Si bien la novela abandona como escenario Grand Isle para retornar recién hacia el cierre, es allí donde Chopin ubica una de las escenas más importantes de la novela. Una noche, Edna aprende a nadar, y es la sensación de poder manejar su cuerpo por sí misma en el agua lo que parece concretar un desvelo de su mirada que Chopin construyó progresivamente; finalmente, Edna podía ver el mundo de otra manera, y lo hacía mientras se desplazaba de una manera que nunca hasta entonces había conocido: “Un sentimiento de exultación la invadió, como si se le hubiera otorgado un poder de gran importancia para controlar el funcionamiento de su cuerpo y su alma. Se volvió atrevida y temeraria, y sobreestimó su fuerza. Quería nadar lejos, donde ninguna mujer había nadado antes.”
 La novela de Chopin, si bien puede incluirse entre las clásicas novelas de adulterio del siglo XIX, se desplaza inmediatamente al trabajo con los conceptos de tradición y prejuicio y como coaccionan estos sobre el correcto funcionamiento de una sociedad como la de Nueva Orleans. El deseo, que atraviesa toda la novela haciendo que Edna Pontellier sea un personaje constantemente al borde del abismo, está centrado en ella por la acción misma de desear: desear el deseo más que al objeto sobre el cual recae y que es indistinto que esté o no; tan solo una excusa para que el deseo se haga sentir y modifica la visión del mundo por parte de la protagonista. (Si hablamos de resonancias narrativas en libros posteriores, no declaradas por tratarse de una autora vedada, Chopin, a ser nombrada por haber transgredido la norma temática de lo que puede narrarse sobre una mujer, digo, sobre esas resonancias, que hay una inevitable por estar en línea directa de correspondencia de clase y marco regulatorio social con El despertar: la Scarlett O´Hara a la que Margaret Mitchell da forma en su única novela, Lo que el viento se llevó (1936), se mueve entre la pulsión de ese deseo, solo que moderado y domado por el conservadurismo propio de su autora.

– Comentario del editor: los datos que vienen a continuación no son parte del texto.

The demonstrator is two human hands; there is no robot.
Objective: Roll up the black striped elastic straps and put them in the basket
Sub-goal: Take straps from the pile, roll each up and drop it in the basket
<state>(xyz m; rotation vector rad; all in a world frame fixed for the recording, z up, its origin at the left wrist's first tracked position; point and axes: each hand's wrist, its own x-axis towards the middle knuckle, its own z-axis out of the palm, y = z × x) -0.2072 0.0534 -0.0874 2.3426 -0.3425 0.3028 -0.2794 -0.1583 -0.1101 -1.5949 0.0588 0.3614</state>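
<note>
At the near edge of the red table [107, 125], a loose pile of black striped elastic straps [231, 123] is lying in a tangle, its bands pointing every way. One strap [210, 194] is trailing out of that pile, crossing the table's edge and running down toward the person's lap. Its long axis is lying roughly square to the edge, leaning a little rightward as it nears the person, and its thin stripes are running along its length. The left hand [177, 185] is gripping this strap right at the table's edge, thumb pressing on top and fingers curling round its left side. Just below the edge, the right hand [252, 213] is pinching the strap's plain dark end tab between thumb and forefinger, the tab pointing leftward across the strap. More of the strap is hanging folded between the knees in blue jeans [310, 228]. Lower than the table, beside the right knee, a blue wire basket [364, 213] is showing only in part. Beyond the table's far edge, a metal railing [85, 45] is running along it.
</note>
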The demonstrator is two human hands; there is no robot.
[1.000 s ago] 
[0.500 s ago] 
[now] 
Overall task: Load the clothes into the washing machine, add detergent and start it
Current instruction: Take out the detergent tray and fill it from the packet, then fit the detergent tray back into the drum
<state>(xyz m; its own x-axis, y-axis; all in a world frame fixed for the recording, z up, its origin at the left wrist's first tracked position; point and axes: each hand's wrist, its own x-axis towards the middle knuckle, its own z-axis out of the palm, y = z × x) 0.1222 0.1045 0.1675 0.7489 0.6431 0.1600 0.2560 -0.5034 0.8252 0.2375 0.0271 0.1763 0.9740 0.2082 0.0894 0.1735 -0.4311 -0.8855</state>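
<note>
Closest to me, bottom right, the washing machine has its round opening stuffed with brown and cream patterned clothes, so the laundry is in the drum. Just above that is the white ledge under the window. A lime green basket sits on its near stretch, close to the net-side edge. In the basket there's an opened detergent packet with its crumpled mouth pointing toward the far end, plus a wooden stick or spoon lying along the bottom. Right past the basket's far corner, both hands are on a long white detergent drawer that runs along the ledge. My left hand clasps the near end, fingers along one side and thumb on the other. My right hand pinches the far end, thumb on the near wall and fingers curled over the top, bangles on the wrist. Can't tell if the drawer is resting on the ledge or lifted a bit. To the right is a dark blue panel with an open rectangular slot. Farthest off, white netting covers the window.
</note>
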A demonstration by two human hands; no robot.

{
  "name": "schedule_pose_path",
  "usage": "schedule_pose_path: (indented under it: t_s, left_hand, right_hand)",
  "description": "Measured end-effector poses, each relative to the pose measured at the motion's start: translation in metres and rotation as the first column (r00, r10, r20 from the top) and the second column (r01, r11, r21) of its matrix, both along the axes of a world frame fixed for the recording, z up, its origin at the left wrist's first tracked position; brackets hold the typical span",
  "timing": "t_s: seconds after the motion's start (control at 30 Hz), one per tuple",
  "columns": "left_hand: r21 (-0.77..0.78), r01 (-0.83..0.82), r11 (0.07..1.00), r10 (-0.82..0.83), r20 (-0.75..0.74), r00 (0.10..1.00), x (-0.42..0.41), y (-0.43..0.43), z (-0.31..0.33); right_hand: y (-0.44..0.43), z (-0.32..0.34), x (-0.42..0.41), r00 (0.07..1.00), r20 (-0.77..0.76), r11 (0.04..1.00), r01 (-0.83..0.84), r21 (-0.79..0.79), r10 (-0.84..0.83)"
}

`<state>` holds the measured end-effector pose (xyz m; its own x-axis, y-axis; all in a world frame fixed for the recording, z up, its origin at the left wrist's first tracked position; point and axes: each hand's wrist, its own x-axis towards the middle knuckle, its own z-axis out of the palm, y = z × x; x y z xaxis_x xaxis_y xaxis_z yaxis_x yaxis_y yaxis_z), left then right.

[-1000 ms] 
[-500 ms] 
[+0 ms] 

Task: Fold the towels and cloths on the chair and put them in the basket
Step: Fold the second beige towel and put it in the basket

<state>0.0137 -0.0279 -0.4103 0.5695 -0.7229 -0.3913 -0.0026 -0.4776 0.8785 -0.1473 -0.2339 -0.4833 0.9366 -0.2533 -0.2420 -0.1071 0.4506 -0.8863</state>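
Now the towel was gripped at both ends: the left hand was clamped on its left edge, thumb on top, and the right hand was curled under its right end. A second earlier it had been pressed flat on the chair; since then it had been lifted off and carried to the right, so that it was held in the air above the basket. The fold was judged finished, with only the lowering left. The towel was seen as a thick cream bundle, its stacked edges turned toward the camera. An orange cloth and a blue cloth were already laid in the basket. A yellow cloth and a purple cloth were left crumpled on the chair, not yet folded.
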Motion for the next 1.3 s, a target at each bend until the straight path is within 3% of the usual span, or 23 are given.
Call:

Todo lo contrario es lo que Kate Chopin plasma en Edna: dueña de su destino, no le pertenece a nadie, lo cual, obviamente, implica hacerse cargo de las consecuencias en una sociedad donde la tradición y las apariencias son, por sobre todas las cosas, el sostén y el seguro del correcto funcionamiento de la maquinaria productiva de bienes y dinero; si una esposa es una empleada más de una empresa constituida con y para su cónyuge, la transgresión es, por sobre todas las cosas, un disparo en la frente a los valores económicos de una sociedad capitalista en las formas pero feudal en los modos.
Si la narrativa del siglo XIX pertenece a los rusos y la del siglo XX a los estadounidenses, es Kate Chopin una de las escritoras que, por estilo, temática y ocultamiento forzado, establece un puente entre ambos siglos. “El agua era profunda, pero ella levantó su cuerpo blanco y extendió la mano con un largo movimiento. El tacto del mar es sensual, envuelve el cuerpo en un suave y estrecho abrazo”; entre dos siglos, una mujer que nadó desnuda para recuperar el tiempo perdido y que se hundió en el silencio de casi cinco décadas. Desnuda, como todo recién nacido.